__Task goal__.
A word-for-word repetition of all the entries is required.

|---|

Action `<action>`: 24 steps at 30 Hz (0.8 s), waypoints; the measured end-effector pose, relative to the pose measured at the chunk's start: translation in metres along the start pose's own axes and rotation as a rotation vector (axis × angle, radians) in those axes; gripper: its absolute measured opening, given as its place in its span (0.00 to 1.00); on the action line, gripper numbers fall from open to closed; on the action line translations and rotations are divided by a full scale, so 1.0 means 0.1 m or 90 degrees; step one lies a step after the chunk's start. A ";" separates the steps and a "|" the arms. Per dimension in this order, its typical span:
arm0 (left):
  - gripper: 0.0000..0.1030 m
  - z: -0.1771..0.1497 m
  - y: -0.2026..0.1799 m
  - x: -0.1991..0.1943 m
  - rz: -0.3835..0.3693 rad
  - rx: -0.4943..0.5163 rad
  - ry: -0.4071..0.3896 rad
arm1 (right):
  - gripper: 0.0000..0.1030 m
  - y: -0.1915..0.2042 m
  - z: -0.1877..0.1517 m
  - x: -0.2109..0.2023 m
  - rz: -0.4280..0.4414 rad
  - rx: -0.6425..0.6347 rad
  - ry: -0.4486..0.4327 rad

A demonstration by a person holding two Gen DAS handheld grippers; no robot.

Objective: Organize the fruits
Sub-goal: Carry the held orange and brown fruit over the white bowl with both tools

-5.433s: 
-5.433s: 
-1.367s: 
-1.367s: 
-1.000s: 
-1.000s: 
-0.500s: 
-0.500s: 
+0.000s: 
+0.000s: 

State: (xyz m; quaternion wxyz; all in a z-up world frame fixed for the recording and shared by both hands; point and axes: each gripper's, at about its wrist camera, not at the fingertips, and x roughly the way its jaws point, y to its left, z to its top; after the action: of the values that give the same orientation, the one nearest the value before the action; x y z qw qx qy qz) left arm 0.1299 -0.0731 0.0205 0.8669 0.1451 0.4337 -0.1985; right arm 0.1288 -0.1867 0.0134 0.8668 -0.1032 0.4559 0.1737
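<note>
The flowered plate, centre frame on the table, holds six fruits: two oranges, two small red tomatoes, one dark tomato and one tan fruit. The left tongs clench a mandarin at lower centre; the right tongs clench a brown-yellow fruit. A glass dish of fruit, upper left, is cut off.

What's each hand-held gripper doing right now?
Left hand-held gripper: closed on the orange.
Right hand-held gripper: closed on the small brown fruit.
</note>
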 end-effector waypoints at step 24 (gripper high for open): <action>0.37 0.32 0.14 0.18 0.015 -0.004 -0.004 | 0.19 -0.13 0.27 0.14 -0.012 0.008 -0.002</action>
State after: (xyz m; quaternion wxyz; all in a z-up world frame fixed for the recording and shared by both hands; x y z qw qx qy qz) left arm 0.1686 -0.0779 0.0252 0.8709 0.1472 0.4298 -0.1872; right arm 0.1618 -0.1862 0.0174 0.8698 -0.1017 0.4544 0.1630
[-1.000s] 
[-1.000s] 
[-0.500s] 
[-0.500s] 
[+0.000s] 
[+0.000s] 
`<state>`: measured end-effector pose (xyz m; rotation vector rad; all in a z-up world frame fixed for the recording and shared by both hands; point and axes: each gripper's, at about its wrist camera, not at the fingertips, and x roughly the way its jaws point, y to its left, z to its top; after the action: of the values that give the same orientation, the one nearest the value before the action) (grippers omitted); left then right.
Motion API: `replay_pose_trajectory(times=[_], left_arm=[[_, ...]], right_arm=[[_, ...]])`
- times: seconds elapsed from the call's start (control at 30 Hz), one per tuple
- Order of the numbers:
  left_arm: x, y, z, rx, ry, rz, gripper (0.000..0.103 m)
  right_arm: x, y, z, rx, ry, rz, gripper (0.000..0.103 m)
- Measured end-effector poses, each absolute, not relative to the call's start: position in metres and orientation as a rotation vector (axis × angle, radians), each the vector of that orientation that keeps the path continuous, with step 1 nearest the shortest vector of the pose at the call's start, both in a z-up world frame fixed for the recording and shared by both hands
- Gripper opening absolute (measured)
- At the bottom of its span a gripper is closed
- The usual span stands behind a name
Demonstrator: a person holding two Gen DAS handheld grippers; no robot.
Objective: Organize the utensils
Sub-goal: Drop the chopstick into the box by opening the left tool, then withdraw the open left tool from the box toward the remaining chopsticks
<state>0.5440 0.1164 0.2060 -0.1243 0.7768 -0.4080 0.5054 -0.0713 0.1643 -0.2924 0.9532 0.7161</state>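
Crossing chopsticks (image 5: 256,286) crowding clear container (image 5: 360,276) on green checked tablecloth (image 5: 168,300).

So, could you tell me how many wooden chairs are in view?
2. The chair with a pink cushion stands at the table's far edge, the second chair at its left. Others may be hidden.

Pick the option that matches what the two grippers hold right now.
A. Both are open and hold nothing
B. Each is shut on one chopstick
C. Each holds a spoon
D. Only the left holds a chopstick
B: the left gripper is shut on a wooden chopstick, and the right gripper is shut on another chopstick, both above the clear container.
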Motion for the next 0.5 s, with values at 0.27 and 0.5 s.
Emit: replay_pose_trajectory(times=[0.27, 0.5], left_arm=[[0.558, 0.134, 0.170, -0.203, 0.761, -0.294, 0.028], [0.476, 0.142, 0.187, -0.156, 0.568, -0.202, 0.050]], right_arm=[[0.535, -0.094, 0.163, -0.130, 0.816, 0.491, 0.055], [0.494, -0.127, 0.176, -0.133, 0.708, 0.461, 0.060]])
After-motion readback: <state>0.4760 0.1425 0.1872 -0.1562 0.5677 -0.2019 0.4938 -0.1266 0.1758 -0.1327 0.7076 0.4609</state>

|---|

__Exercise solution__.
Action `<action>`: 24 steps at 30 Hz (0.8 s), waypoints; the measured end-effector pose, relative to the pose measured at the chunk's start: translation in metres along the start pose's own axes and rotation as a rotation vector (axis × angle, radians) in those axes; gripper: its absolute measured opening, given as its place in its span (0.00 to 1.00); on the action line, gripper numbers fall from open to closed; on the action line translations and rotations are divided by a full scale, so 1.0 means 0.1 m or 90 degrees; step one lies a step after the chunk's start. A ";" separates the steps and a "|" the arms. Per dimension in this order, its typical span:
arm0 (left):
  - gripper: 0.0000..0.1030 m
  - z: -0.1771..0.1497 m
  - y: -0.2026..0.1799 m
  - x: -0.1991..0.1943 m
  - rz: -0.3835..0.3693 rad
  - rx: -0.4943..0.5163 rad
  - ry: -0.4071..0.3896 rad
arm1 (right):
  - gripper: 0.0000..0.1030 m
  - y: -0.1915..0.2042 m
  - z: -0.1877..0.1517 m
  - x: -0.2109..0.2023 m
  - rz: -0.4280..0.4414 rad
  - rx: -0.6425..0.6347 rad
  - ry: -0.4486..0.4327 rad

A demonstration by a person holding two Gen DAS handheld grippers; no robot.

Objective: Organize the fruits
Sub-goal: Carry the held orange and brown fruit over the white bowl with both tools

-5.433s: 
-5.433s: 
-1.367s: 
-1.367s: 
-1.000s: 
-1.000s: 
-0.500s: 
-0.500s: 
+0.000s: 
+0.000s: 

State: (xyz m; quaternion wxyz; all in a z-up world frame fixed for the recording and shared by both hands; point and axes: each gripper's, at about its wrist camera, not at the fingertips, and x roughly the way its jaws point, y to its left, z to its top; after the action: of the values that give the same orientation, the one nearest the value before the action; x y z qw qx qy qz) left arm 0.1299 -0.0731 0.0205 0.8669 0.1451 0.4337 -0.1985; right arm 0.1288 -0.1867 0.0134 0.8668 -0.1032 0.4559 0.1737
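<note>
The flowered plate, centre frame on the table, holds six fruits: two oranges, two small red tomatoes, one dark tomato and one tan fruit. The left tongs clench a mandarin at lower centre; the right tongs clench a brown-yellow fruit. A glass dish of fruit, upper left, is cut off.

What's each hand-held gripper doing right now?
Left hand-held gripper: closed on the orange.
Right hand-held gripper: closed on the small brown fruit.
</note>
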 end-effector waypoints at step 24 (gripper high for open): <action>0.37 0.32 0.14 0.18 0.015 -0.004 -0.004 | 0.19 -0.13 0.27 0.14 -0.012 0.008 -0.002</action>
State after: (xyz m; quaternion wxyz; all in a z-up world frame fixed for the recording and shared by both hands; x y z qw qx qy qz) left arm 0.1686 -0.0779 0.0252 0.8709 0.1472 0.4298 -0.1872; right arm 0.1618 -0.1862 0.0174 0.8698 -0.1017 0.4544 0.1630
[-1.000s] 
[-1.000s] 
[-0.500s] 
[-0.500s] 
[+0.000s] 
[+0.000s] 
`<state>`: measured end-effector pose (xyz m; rotation vector rad; all in a z-up world frame fixed for the recording and shared by both hands; point and axes: each gripper's, at about its wrist camera, not at the fingertips, and x roughly the way its jaws point, y to its left, z to its top; after the action: of the values that give the same orientation, the one nearest the value before the action) (grippers omitted); left then right.
Motion API: `replay_pose_trajectory(times=[_], left_arm=[[_, ...]], right_arm=[[_, ...]])`
- times: seconds elapsed from the call's start (control at 30 Hz), one per tuple
- Order of the numbers:
  left_arm: x, y, z, rx, ry, rz, gripper (0.000..0.103 m)
  right_arm: x, y, z, rx, ry, rz, gripper (0.000..0.103 m)
- Measured end-effector poses, each absolute, not relative to the call's start: position in metres and orientation as a rotation vector (axis × angle, radians), each the vector of that orientation that keeps the path continuous, with step 1 nearest the shortest vector of the pose at the call's start, both in a z-up world frame fixed for the recording and shared by both hands
- Gripper opening absolute (measured)
- At the bottom of its span a gripper is closed
- The usual span stands behind a name
Demonstrator: a person holding two Gen DAS handheld grippers; no robot.
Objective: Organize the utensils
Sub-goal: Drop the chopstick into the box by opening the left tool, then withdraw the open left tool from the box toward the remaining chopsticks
<state>0.5440 0.1164 0.2060 -0.1243 0.7768 -0.4080 0.5054 -0.0713 0.1643 -0.2924 0.9532 0.7161</state>
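Crossing chopsticks (image 5: 256,286) crowding clear container (image 5: 360,276) on green checked tablecloth (image 5: 168,300).

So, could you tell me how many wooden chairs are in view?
2. The chair with a pink cushion stands at the table's far edge, the second chair at its left. Others may be hidden.

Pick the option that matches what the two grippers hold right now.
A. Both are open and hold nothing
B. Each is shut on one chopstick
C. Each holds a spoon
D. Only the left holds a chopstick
B: the left gripper is shut on a wooden chopstick, and the right gripper is shut on another chopstick, both above the clear container.
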Motion for the next 0.5 s, with values at 0.27 and 0.5 s.
Emit: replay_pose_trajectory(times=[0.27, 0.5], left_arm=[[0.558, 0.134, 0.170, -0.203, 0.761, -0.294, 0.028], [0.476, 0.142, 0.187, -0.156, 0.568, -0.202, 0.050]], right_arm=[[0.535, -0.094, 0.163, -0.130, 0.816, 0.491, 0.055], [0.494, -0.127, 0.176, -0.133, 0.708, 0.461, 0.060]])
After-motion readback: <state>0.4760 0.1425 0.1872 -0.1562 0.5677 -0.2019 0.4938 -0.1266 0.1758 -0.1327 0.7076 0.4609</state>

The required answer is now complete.